By the time we'd got up to the Monument, then back down on the other side to the Port-a-Potties lined up at the end of the Mall, and back at last to the headwaters of Connecticut and Fifteenth, the march had commenced. It was on a scale vastly different from even the biggest marches I was at in Chicago before the war. There was a kind of exhiliration in seeing, still some distance before the turn that would take us in front of the White House, the head of the march a block over coiling back on itself, already passing down Sixteenth while we were still struggling up Fifteenth. And with the tension of those Chicago marches in mind, it's impossible for me to exaggerate how spirited and relaxed and cheerful this one was. Not even a clammy drizzle could bring anyone down. (Earlier, on our way up to the Monument, I'd complained to Mark that I'd been there for more than an hour and hadn't yet smelled joint one. Just didn't seem right. Somewhere along the route, near the FBI building I think, I finally caught a whiff. So did everybody around me: a group of college-age girls on my right, all wearing big Dubya masks, broke off whatever it was they'd just been chanting to improvise a new one: "Share! The! Dope! Share! The! Dope!" The whole thing was like that.) As the parade thickened and all but clotted along Pennsylvania—nobody could resist the White House, the rooftop snipers, the Secret Service scattered on the lawn, as a photo backdrop—it came to me that, for all our legitimate anger, for all the ugliness of state apparatus we were surrounded with, this march resembled nothing so much as a victory lap. For three years now we've persisted, in spite of Republican thuggery, in spite of Democratic fecklessness and bad faith, in spite of media cowardice and inattention; and without minimizing any struggle ahead, we know for a certainty that the main job is done, that we've won the argument. Hell, the truth was there right in front of us, in a White House missing its principal occupant: hadn't we just collectively forced that little punk-ass WASP bitch to flee the city for the weekend?

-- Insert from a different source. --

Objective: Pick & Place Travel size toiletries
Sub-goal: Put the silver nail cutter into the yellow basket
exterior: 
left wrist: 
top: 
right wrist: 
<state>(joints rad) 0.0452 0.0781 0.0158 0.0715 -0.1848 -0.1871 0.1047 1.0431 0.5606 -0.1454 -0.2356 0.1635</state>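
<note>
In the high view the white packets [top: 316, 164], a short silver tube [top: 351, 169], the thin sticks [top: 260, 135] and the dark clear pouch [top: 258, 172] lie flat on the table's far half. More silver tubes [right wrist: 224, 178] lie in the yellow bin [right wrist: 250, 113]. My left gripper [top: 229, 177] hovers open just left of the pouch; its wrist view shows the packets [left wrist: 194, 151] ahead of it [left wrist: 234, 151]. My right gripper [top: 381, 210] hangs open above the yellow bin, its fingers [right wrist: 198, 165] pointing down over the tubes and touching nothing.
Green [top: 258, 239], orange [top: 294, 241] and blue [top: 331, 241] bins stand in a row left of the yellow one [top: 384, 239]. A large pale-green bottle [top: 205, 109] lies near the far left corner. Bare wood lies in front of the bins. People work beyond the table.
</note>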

Along the way, somebody asked me to say why I was marching. I made some weak answer that boiled down to something like "solidarity." My answer now, I think, would boil down to "exhiliration," or maybe "carnival"—to one of those unruly quantities that make the consultants and consultant wannabes and the policy hacks feel all dirty, or (worse!) irrelevant. Protests are "obsolete," Markos? They can't change anything? Well, one thing I know inescapably is that protests change the people who do them. It couldn't have mattered less that the Big Media sights weren't trained on us, or what impression anybody not on those streets might have taken from whatever coverage was given. A hundred thousand, or two hundred, or three, of your countrymen last weekend spent a few hours of their lives, some of them for the very first time, embodying democracy. Not spectating it, not commentating it, not buying access to it—but being it, in the most direct way possible. Is it a small thing to know, in your bones, in the soles of your feet, that your citizenship belongs to you? Is it a small thing that a hundred thousand or more Americans came back home from their capital this week, came back to their communities with that knowledge? Ready, many of them, to spread it? Not a small thing at all, in my book.

Democracy is foolish, loud, ill-disciplined, inexclusive, undignified. It doesn't make a good conference panelist. It is never on message. People walk down a street, and somebody starts a chant, and in embarrassed good will you take it up for a while. And weary of it, get self-conscious again, and it peters out. And then after a while somebody somewhere else starts up another one. That's our silly, raggedy-ass democracy, and it's all we've got. God bless it.